What is needed: Restate word for word the lines of the material below, from the line with "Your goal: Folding" to the line with "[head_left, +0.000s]", both lines included, and no others.

Available data:
━━━━━━

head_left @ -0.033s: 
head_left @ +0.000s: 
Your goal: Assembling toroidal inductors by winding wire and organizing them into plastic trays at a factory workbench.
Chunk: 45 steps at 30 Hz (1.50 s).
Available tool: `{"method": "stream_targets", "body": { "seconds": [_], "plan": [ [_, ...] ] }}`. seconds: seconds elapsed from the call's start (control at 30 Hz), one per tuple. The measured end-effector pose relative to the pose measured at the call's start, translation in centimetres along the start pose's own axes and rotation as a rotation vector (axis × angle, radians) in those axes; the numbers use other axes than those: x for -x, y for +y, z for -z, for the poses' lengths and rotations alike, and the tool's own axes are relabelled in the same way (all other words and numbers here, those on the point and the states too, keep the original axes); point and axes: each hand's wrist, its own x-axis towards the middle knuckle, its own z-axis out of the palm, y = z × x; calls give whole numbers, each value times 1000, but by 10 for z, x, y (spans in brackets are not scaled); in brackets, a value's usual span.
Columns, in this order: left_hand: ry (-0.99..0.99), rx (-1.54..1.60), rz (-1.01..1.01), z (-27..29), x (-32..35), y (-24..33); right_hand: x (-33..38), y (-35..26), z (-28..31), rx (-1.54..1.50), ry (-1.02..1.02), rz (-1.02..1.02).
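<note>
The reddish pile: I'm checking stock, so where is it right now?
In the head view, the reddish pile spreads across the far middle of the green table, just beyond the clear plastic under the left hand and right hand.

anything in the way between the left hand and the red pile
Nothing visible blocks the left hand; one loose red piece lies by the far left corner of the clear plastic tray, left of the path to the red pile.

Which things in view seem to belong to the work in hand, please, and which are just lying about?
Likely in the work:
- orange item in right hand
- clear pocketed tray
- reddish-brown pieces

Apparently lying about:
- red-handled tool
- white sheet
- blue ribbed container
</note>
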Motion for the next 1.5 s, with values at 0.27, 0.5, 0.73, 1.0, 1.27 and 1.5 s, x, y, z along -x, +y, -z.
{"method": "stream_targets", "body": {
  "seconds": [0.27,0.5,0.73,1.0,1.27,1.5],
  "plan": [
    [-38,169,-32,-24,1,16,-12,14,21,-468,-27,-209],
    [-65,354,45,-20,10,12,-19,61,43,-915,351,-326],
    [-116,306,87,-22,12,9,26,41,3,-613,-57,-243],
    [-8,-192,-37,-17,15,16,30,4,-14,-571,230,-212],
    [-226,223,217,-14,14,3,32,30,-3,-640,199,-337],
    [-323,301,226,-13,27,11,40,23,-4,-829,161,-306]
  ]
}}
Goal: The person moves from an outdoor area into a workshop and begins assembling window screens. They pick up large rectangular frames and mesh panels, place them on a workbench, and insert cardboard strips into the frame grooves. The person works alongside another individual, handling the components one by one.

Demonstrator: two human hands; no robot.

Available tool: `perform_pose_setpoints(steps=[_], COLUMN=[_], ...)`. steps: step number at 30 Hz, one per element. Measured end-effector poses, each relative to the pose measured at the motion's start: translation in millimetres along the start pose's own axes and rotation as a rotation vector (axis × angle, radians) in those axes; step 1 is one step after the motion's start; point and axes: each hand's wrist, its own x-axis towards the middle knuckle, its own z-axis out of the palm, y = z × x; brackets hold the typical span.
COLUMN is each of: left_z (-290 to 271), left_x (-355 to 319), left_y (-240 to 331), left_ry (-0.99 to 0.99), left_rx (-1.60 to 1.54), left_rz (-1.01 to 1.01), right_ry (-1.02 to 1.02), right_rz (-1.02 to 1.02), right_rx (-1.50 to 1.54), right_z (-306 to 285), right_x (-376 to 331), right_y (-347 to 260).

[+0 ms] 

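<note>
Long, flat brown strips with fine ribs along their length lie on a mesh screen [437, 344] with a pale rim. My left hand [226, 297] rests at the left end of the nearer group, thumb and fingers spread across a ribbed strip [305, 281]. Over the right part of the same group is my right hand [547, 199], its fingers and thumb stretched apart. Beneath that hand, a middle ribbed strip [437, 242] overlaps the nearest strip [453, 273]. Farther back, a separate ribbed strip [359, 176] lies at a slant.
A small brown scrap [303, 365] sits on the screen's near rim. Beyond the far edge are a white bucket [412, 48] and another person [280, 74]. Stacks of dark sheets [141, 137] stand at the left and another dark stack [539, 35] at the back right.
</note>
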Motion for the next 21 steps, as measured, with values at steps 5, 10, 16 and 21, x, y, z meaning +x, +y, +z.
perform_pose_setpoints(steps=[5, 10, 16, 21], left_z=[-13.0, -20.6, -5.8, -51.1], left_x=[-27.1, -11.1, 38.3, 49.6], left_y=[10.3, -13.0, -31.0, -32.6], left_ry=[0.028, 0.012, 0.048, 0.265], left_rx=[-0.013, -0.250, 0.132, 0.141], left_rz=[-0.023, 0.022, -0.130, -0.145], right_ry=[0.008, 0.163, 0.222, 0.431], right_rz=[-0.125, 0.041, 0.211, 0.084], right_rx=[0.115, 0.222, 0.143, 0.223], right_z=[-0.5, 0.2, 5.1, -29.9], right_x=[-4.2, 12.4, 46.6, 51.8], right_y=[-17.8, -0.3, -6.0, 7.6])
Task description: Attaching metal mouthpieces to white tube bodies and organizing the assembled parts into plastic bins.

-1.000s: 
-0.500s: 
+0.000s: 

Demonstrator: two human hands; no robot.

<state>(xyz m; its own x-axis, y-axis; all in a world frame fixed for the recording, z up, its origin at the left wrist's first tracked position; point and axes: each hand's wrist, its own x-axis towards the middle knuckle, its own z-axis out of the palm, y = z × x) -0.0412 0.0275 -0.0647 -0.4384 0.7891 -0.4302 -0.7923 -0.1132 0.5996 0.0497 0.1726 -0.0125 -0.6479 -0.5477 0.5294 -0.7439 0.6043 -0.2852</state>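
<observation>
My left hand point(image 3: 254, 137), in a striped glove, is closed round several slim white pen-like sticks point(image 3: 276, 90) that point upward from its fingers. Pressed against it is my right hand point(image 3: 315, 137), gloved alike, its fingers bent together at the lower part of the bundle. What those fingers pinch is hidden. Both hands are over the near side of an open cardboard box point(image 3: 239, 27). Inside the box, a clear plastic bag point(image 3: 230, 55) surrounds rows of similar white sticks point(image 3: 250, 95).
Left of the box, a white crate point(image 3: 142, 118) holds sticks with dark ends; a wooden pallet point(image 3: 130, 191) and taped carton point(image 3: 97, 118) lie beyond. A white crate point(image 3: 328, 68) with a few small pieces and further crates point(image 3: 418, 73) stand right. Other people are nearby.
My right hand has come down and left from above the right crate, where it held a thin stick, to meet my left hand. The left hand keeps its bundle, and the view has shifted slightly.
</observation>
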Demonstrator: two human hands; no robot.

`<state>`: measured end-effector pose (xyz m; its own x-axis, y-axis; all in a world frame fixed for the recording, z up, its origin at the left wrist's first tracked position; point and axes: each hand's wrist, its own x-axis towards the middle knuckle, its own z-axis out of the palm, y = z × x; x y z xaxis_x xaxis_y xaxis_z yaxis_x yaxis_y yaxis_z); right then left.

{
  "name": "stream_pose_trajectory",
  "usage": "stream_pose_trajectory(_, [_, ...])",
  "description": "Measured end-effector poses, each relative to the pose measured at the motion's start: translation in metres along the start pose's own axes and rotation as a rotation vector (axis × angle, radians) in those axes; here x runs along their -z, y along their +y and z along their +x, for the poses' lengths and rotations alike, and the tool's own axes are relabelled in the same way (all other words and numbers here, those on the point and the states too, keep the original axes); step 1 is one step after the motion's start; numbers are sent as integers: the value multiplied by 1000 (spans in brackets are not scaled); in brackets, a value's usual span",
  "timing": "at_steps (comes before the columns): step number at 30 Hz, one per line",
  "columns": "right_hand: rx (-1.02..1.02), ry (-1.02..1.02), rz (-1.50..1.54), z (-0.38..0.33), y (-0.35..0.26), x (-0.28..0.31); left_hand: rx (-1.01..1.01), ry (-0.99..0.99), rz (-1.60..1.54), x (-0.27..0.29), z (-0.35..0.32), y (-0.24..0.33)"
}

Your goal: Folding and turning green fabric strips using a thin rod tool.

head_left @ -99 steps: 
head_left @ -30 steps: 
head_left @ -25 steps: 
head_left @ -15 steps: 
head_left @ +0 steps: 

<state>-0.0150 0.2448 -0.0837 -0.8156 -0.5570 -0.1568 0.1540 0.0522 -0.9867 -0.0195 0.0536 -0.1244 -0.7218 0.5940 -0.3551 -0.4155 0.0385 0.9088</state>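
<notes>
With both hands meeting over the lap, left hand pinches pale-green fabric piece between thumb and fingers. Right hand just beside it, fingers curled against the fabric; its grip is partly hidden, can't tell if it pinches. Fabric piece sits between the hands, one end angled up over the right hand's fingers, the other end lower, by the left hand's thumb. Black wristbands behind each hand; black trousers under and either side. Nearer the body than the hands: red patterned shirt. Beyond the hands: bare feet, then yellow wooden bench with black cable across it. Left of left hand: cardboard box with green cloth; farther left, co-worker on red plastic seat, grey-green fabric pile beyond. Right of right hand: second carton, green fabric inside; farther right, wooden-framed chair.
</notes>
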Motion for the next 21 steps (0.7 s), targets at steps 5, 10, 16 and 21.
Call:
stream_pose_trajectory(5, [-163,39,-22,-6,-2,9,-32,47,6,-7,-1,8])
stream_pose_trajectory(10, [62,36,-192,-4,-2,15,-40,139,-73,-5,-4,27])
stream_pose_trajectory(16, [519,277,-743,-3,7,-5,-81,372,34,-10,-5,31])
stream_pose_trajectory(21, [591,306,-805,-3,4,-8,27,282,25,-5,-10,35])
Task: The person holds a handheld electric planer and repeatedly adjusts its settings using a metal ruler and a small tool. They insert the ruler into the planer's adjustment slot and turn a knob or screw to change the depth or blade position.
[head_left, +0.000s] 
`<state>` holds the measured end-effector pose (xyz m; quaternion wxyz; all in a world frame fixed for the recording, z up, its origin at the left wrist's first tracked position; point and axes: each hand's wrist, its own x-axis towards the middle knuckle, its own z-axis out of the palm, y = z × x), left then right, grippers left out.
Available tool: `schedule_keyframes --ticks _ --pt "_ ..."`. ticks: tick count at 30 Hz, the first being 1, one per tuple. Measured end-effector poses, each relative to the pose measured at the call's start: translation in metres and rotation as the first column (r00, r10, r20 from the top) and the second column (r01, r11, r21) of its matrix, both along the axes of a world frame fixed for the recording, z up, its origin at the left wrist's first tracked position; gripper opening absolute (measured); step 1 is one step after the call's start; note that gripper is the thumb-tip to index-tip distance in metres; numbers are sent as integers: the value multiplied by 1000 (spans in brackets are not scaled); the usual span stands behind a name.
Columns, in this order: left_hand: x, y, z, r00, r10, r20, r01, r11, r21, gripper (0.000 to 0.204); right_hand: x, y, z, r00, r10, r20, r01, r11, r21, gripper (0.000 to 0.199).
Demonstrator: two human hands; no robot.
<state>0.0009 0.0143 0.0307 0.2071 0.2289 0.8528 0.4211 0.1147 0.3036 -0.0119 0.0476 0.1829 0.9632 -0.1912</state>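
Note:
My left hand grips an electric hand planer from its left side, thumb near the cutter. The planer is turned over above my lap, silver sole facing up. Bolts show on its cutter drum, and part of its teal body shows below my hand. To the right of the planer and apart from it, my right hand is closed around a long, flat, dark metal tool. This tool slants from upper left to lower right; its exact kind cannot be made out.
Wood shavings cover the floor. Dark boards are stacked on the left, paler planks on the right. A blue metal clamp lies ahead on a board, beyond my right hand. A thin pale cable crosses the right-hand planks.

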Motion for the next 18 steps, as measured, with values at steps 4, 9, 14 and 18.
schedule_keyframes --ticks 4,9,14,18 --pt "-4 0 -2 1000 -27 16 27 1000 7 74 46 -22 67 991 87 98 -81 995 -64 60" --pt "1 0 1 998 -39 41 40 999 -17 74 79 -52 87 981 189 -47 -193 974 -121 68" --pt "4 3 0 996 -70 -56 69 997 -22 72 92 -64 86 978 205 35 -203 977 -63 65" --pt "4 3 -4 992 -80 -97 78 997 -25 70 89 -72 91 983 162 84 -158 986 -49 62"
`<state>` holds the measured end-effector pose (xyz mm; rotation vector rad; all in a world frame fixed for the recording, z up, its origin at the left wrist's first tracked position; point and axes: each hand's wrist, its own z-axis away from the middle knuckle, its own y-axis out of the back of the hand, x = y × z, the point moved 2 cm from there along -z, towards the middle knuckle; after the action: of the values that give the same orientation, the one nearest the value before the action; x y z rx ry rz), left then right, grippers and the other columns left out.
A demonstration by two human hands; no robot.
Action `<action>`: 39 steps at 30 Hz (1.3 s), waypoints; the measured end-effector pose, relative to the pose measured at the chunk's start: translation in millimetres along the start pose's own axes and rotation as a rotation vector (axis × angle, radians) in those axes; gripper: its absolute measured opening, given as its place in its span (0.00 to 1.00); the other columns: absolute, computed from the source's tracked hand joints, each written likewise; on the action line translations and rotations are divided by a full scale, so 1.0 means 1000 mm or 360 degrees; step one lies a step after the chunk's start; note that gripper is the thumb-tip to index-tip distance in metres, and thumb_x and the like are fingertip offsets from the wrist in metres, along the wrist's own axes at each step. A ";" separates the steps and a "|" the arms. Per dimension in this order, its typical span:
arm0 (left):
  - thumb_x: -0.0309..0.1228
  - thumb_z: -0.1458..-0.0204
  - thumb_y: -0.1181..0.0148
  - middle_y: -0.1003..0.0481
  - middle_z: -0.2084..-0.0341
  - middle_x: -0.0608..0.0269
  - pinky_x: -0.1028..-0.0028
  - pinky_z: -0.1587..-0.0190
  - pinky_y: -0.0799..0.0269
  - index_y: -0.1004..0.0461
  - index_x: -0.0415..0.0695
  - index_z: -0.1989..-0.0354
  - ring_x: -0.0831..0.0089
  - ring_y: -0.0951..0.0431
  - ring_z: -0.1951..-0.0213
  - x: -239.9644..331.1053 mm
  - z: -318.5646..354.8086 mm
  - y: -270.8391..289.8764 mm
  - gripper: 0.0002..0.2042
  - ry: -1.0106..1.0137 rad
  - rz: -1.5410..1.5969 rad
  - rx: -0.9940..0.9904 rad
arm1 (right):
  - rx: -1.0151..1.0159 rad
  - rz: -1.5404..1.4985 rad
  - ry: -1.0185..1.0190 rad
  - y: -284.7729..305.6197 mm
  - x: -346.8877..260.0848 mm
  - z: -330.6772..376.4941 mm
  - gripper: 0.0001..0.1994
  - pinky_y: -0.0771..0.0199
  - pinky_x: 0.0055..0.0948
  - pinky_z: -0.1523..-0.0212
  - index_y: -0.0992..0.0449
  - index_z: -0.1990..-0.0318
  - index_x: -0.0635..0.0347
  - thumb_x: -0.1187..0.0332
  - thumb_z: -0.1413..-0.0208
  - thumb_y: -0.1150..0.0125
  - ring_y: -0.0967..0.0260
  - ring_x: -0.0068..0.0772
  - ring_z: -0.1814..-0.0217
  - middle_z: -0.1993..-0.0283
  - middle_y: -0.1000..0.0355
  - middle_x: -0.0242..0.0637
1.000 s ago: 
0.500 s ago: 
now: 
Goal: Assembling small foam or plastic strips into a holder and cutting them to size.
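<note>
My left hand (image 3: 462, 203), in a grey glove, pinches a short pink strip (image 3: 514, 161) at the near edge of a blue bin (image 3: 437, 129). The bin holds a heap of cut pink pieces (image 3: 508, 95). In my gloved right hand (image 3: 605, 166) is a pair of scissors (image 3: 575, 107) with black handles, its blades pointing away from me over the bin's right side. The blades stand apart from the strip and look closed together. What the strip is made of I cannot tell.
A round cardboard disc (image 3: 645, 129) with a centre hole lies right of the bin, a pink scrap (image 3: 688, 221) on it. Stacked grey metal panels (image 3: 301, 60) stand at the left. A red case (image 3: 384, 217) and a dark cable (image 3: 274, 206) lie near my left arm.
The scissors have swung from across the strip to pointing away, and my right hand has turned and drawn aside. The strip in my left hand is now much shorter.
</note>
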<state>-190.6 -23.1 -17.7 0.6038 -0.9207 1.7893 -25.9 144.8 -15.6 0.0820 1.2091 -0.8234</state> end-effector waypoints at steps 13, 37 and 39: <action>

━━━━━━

Task output:
Your goal: Folding and turning green fabric strips using a thin rod tool.

head_left @ -99 steps: 
head_left @ -30 steps: 
head_left @ -25 steps: 
head_left @ -15 steps: 
head_left @ +0 steps: 

<state>-0.0150 0.2448 -0.0837 -0.8156 -0.5570 -0.1568 0.1540 0.0522 -0.9867 -0.0195 0.0536 -0.1244 -0.7218 0.5940 -0.3551 -0.4155 0.0385 0.9088</state>
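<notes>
With both hands meeting over the lap, left hand pinches pale-green fabric piece between thumb and fingers. Right hand just beside it, fingers curled against the fabric; its grip is partly hidden, can't tell if it pinches. Fabric piece sits between the hands, one end angled up over the right hand's fingers, the other end lower, by the left hand's thumb. Black wristbands behind each hand; black trousers under and either side. Nearer the body than the hands: red patterned shirt. Beyond the hands: bare feet, then yellow wooden bench with black cable across it. Left of left hand: cardboard box with green cloth; farther left, co-worker on red plastic seat, grey-green fabric pile beyond. Right of right hand: second carton, green fabric inside; farther right, wooden-framed chair.
</notes>
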Motion for the next 21 steps (0.7 s), targets at steps 5, 10, 16 and 21.
Call:
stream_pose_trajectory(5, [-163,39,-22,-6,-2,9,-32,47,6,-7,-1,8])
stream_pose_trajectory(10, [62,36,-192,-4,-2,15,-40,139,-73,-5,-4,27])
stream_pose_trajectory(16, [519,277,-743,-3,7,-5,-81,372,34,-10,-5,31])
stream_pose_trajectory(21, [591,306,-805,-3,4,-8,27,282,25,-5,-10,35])
Task: The person holds a handheld electric planer and repeatedly adjusts its settings using a metal ruler and a small tool. They insert the ruler into the planer's adjustment slot and turn a knob or screw to change the depth or blade position.
[head_left, +0.000s] 

This is the complete answer to the exercise.